Top of EXTRACTED INFORMATION

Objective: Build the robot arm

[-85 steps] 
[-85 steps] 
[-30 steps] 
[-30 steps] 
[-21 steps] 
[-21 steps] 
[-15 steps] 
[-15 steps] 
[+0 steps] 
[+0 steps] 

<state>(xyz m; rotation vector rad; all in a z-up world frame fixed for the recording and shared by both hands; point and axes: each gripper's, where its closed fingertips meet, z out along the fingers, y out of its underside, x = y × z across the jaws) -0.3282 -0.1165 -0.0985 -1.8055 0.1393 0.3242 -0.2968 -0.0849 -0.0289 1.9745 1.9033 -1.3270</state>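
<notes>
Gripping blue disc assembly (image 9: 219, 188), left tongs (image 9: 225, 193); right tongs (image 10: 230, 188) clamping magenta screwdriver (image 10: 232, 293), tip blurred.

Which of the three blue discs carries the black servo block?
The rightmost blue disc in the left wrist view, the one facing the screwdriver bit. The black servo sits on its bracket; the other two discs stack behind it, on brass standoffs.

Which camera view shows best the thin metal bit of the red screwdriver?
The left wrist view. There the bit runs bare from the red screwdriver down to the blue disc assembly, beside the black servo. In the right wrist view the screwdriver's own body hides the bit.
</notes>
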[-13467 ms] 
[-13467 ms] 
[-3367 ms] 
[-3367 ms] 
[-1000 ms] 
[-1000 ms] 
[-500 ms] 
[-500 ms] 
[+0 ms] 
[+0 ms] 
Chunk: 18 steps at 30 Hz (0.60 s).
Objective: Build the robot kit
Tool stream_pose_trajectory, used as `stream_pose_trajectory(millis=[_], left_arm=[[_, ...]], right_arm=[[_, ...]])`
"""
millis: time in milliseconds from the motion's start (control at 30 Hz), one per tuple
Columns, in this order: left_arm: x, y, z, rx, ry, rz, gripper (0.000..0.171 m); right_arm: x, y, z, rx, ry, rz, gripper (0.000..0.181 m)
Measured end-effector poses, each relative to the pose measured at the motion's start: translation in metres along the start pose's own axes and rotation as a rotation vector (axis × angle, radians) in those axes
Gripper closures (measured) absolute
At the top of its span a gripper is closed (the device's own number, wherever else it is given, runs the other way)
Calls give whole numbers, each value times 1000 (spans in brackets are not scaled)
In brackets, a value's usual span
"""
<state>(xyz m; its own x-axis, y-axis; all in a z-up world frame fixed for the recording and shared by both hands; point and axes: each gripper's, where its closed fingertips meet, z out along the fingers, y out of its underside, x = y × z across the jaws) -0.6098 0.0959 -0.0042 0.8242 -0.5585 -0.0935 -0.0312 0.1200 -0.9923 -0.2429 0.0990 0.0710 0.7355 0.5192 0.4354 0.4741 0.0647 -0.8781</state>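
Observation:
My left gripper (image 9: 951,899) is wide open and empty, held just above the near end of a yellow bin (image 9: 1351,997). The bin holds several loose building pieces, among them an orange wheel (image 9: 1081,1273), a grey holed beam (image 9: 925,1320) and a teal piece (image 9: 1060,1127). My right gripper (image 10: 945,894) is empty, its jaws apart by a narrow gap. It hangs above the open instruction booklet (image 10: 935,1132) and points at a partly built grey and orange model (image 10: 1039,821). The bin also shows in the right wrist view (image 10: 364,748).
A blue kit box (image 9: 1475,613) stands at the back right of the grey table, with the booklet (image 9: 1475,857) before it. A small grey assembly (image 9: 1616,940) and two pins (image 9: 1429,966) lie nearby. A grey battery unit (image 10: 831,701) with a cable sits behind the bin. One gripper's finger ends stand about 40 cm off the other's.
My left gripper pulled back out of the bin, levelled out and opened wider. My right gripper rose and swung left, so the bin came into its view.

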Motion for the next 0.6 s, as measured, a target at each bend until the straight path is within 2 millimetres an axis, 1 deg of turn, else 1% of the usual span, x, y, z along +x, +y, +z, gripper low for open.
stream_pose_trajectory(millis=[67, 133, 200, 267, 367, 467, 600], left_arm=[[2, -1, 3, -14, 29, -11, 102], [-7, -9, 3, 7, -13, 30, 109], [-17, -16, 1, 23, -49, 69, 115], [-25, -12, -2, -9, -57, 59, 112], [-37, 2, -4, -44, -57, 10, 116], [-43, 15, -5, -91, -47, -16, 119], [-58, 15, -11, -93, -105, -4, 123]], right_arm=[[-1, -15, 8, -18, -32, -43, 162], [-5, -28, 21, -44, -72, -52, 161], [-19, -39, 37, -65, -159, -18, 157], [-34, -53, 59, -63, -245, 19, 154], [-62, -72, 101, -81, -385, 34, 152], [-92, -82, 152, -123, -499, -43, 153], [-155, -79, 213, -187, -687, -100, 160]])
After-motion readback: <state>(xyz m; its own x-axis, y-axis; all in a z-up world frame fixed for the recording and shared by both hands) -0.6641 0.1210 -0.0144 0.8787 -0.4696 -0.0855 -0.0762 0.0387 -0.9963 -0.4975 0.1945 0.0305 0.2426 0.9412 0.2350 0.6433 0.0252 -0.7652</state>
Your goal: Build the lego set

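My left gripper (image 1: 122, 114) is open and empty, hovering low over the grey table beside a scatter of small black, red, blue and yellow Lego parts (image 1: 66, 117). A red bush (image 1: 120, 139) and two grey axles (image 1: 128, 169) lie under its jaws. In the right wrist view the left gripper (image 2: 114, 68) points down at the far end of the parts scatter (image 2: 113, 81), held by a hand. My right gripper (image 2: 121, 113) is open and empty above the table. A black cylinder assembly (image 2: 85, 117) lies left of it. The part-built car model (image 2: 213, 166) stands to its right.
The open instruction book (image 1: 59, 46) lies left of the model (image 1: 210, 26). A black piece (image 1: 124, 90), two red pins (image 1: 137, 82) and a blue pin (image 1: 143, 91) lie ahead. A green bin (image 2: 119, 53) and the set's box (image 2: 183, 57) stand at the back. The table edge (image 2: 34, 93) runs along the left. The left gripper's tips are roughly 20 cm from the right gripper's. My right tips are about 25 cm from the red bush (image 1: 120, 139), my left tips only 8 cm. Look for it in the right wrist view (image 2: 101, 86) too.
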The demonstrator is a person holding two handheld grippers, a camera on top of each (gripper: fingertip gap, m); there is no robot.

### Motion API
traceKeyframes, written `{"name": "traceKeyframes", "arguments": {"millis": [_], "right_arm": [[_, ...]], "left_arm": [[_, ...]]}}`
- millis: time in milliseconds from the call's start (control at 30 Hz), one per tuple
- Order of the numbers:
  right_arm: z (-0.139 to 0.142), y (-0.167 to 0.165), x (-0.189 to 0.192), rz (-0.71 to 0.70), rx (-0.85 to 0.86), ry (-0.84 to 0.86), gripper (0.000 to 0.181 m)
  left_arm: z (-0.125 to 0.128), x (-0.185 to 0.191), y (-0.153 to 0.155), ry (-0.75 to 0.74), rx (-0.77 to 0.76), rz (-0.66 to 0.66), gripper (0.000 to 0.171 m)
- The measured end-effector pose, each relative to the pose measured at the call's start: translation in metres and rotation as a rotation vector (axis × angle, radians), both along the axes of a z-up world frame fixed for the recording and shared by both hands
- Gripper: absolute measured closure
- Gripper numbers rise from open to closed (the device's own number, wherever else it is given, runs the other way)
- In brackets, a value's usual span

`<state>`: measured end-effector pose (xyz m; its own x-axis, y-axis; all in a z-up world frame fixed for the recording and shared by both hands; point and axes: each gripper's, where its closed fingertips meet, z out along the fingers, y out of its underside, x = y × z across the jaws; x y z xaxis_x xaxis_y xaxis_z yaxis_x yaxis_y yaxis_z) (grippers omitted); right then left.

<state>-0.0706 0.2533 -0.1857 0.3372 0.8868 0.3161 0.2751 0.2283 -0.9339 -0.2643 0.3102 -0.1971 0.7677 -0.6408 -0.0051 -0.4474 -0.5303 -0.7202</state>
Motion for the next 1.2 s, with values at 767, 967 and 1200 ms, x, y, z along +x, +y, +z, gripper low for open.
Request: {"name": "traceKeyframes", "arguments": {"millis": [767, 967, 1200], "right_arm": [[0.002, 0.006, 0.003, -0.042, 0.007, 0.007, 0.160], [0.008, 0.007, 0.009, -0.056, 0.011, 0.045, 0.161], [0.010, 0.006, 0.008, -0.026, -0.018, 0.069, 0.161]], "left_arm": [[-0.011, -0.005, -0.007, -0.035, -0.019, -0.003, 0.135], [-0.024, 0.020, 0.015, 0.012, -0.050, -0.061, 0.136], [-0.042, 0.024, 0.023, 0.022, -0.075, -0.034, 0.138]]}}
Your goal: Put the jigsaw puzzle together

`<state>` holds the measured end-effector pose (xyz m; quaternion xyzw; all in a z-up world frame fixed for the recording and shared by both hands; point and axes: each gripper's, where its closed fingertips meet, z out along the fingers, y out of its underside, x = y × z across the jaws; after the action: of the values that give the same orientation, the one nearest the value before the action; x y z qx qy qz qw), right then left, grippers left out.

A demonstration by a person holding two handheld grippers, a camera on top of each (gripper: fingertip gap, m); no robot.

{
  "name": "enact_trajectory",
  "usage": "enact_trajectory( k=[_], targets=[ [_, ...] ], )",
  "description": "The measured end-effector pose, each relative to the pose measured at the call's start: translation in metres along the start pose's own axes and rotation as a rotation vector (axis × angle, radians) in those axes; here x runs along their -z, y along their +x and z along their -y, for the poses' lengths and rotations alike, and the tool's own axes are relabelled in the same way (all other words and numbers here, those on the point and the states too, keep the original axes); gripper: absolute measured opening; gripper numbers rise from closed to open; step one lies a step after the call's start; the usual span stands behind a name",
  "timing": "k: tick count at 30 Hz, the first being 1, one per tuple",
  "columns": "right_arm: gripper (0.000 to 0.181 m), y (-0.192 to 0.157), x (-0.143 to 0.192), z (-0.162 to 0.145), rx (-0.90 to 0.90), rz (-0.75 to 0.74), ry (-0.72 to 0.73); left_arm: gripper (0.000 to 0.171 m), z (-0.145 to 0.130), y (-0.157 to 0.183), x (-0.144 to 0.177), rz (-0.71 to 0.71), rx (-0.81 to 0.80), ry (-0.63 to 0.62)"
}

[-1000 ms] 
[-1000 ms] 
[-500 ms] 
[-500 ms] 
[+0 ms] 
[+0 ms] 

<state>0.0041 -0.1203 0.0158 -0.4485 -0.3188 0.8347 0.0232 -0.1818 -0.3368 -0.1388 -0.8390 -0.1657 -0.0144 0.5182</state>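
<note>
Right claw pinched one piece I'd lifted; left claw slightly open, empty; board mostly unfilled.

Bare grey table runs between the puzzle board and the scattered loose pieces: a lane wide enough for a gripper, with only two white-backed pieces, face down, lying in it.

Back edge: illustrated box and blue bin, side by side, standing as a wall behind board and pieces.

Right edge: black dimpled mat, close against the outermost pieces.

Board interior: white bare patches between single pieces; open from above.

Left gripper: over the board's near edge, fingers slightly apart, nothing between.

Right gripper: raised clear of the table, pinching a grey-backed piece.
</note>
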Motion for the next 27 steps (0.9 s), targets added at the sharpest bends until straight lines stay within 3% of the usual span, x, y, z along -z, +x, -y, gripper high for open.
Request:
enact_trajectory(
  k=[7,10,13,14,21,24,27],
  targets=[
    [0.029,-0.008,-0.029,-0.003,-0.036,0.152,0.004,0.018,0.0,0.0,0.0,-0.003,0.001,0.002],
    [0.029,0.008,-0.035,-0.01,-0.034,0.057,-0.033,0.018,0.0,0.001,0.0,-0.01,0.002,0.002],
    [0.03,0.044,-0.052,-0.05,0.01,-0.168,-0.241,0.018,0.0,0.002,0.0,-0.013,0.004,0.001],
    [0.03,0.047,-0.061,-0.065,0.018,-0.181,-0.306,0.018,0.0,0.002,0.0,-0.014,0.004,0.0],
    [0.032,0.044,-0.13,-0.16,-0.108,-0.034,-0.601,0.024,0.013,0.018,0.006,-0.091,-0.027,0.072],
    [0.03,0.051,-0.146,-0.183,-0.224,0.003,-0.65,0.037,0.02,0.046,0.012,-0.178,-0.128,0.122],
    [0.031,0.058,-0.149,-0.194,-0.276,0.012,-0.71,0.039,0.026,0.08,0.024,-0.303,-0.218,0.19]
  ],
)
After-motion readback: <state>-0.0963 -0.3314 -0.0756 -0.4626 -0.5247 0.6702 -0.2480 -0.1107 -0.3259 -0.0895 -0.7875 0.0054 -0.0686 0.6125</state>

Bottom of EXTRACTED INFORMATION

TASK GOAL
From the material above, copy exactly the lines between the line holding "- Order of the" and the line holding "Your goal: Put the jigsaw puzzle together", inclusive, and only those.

RESPONSE TO THIS TASK
- Order of the numbers:
  right_arm: z (-0.139 to 0.142), y (-0.167 to 0.165), x (-0.189 to 0.192), rz (-0.71 to 0.70), rx (-0.85 to 0.86), ry (-0.84 to 0.86), gripper (0.000 to 0.181 m)
  left_arm: z (-0.125 to 0.128), x (-0.185 to 0.191), y (-0.153 to 0.155), ry (-0.75 to 0.74), rx (-0.77 to 0.76), rz (-0.66 to 0.66), gripper (0.000 to 0.171 m)
- The measured end-effector pose, each relative to the pose measured at the call's start: translation in metres and rotation as a rotation vector (axis × angle, radians), both along the axes of a z-up world frame fixed for the recording and shared by both hands
- Gripper: absolute measured closure
- Gripper numbers rise from open to closed (the device's own number, wherever else it is given, runs the other way)
- In brackets, a value's usual span

`<state>`: measured end-effector pose (xyz m; its own x-axis, y-axis; all in a z-up world frame fixed for the recording and shared by both hands; point and axes: each gripper's, where its closed fingertips meet, z out along the fingers, y out of its underside, x = y × z across the jaws; x y z xaxis_x xaxis_y xaxis_z yaxis_x yaxis_y yaxis_z) (grippers omitted); right then left.

<state>-0.0706 0.2533 -0.1857 0.3372 0.8868 0.3161 0.2751 0.2283 -0.9339 -0.2643 0.3102 -0.1971 0.7677 -0.6408 -0.0051 -0.4474 -0.5303 -0.7202</state>
Motion for the next 1.2 s, with values at 767, 967 and 1200 ms, x, y, z along +x, +y, +z, gripper low for open.
Request: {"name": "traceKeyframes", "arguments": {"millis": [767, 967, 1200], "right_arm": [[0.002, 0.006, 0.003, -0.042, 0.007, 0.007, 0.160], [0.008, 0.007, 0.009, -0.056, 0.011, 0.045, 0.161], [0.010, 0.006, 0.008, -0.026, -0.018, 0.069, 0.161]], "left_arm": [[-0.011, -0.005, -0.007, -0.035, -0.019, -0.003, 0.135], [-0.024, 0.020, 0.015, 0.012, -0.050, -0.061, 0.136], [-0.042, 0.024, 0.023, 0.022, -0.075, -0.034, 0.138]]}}
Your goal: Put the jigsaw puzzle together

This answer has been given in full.